- EXERCISE DESCRIPTION: When you copy the material, keep each line exactly as it appears.

◆ ◆ ◆ ◆ ◆ ◆ ◆

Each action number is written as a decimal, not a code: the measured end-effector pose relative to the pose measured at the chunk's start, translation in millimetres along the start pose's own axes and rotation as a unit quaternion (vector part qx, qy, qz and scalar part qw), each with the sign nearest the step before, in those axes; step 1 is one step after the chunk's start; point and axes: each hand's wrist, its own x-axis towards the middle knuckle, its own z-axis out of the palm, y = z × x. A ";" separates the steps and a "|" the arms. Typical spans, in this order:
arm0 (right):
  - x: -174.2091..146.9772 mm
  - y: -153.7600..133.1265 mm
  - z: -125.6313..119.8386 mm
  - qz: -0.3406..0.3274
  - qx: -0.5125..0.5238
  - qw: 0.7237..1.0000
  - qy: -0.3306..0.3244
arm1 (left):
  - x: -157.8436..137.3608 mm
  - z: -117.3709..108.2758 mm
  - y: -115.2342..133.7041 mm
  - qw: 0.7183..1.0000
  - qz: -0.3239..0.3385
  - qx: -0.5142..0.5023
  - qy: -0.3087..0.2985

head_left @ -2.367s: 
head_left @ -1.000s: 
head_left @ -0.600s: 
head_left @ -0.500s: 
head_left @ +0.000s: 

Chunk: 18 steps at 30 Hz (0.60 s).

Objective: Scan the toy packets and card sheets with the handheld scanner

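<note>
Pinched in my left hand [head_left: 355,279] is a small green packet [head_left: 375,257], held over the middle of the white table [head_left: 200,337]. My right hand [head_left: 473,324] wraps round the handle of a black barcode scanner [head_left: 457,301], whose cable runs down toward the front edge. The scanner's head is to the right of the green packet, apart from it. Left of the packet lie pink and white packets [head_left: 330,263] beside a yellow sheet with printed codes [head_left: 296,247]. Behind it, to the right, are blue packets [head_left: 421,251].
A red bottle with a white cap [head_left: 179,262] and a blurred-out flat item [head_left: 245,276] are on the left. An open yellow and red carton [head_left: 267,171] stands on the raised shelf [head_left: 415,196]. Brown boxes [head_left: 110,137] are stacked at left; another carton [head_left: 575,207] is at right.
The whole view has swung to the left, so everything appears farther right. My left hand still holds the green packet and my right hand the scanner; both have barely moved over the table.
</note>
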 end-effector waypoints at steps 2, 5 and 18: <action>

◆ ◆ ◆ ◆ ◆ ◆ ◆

- ANSWER TO THE EXERCISE:
Each action number is written as a decimal, not a code: the measured end-effector pose relative to the pose measured at the chunk's start, translation in millimetres along the start pose's own axes and rotation as a unit quaternion (vector part qx, qy, qz and scalar part qw), each with the sign nearest the step before, in those axes; step 1 is one step after the chunk's start; point and axes: each hand's wrist, its own x-axis towards the middle knuckle, its own z-axis out of the palm, y = z × x. A ";" separates the steps and a "|" the arms. Typical spans, in this order:
arm0 (right):
  - x: -174.2091..146.9772 mm
  - y: -153.7600..133.1265 mm
  - z: -125.6313..119.8386 mm
  - qz: -0.3406..0.3274
  - qx: -0.5125..0.5238
  - qw: 0.7237..1.0000
  - qy: -0.3306..0.3244
arm1 (left):
  - x: -157.8436..137.3608 mm
  - z: -117.3709..108.2758 mm
  - y: -115.2342..133.7041 mm
  - qw: 0.7183..1.0000
  - qz: -0.3239..0.3385
  - qx: -0.5142..0.5023
  - qy: -0.3087..0.2985

head_left @ -2.367s: 
head_left @ -1.000s: 
head_left @ -0.600s: 
head_left @ -0.500s: 
head_left @ +0.000s: 

Chunk: 18 steps at 30 Hz (0.60 s).

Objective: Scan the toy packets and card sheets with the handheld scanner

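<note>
Pinched in my left hand [head_left: 355,279] is a small green packet [head_left: 375,257], held over the middle of the white table [head_left: 200,337]. My right hand [head_left: 473,324] wraps round the handle of a black barcode scanner [head_left: 457,301], whose cable runs down toward the front edge. The scanner's head is to the right of the green packet, apart from it. Left of the packet lie pink and white packets [head_left: 330,263] beside a yellow sheet with printed codes [head_left: 296,247]. Behind it, to the right, are blue packets [head_left: 421,251].
A red bottle with a white cap [head_left: 179,262] and a blurred-out flat item [head_left: 245,276] are on the left. An open yellow and red carton [head_left: 267,171] stands on the raised shelf [head_left: 415,196]. Brown boxes [head_left: 110,137] are stacked at left; another carton [head_left: 575,207] is at right.
The whole view has swung to the left, so everything appears farther right. My left hand still holds the green packet and my right hand the scanner; both have barely moved over the table.
</note>
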 end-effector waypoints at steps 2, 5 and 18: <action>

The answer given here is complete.